**Activity:** The listing below is the input. Say how many of its lines contain "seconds", giving the number alone.

**Data block:**

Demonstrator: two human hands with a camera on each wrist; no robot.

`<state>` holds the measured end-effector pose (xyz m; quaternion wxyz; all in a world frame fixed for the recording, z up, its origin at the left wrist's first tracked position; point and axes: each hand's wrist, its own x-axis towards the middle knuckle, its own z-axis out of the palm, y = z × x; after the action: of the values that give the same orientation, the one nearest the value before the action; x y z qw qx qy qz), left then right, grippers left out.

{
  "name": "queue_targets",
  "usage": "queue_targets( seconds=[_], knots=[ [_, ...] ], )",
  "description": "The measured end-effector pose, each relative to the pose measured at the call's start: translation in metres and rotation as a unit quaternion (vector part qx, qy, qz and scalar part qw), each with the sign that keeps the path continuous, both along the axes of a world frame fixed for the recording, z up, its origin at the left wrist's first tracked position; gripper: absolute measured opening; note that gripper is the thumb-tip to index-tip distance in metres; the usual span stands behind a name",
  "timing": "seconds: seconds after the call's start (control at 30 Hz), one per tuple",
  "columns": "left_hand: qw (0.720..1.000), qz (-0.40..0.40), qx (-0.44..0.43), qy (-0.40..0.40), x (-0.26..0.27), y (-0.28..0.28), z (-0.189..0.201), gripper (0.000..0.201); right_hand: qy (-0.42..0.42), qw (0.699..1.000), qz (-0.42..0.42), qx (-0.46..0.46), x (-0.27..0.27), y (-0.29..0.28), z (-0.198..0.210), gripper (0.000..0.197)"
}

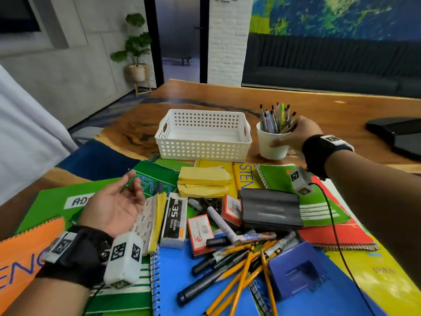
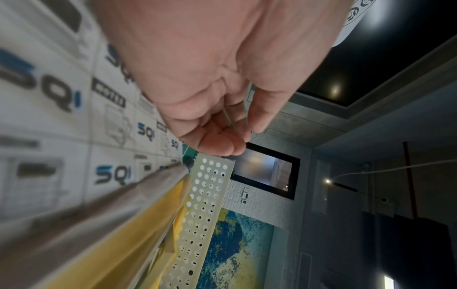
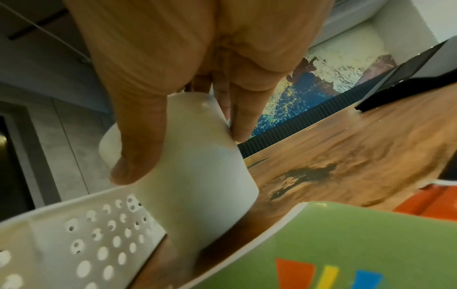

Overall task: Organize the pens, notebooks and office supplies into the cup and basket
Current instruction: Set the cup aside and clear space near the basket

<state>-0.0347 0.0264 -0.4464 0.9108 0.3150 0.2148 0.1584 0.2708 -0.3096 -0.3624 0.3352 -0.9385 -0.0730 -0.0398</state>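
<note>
A white cup [image 1: 272,147] full of pens [image 1: 276,117] stands right of the empty white perforated basket [image 1: 202,135]. My right hand [image 1: 284,134] clasps the cup, thumb on the near wall and fingers at the far rim; the right wrist view shows the same hand [image 3: 183,154] on the cup [image 3: 197,185]. My left hand [image 1: 134,185] hovers palm up over the green notebooks [image 1: 52,201], fingers loosely curled and holding nothing. Pencils [image 1: 246,265], markers [image 1: 222,222], staple boxes [image 1: 174,220] and yellow sticky notes [image 1: 202,181] lie heaped on the notebooks.
A black pouch [image 1: 271,208], a blue hole punch [image 1: 298,272] and blue [image 1: 177,281], orange [image 1: 20,254], red [image 1: 341,233] and yellow [image 1: 376,277] notebooks cover the near table. A black object [image 1: 398,135] sits far right. A person in white stands at left.
</note>
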Motion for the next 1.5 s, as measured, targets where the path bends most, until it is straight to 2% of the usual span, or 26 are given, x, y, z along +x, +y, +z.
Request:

**Exercise response:** 2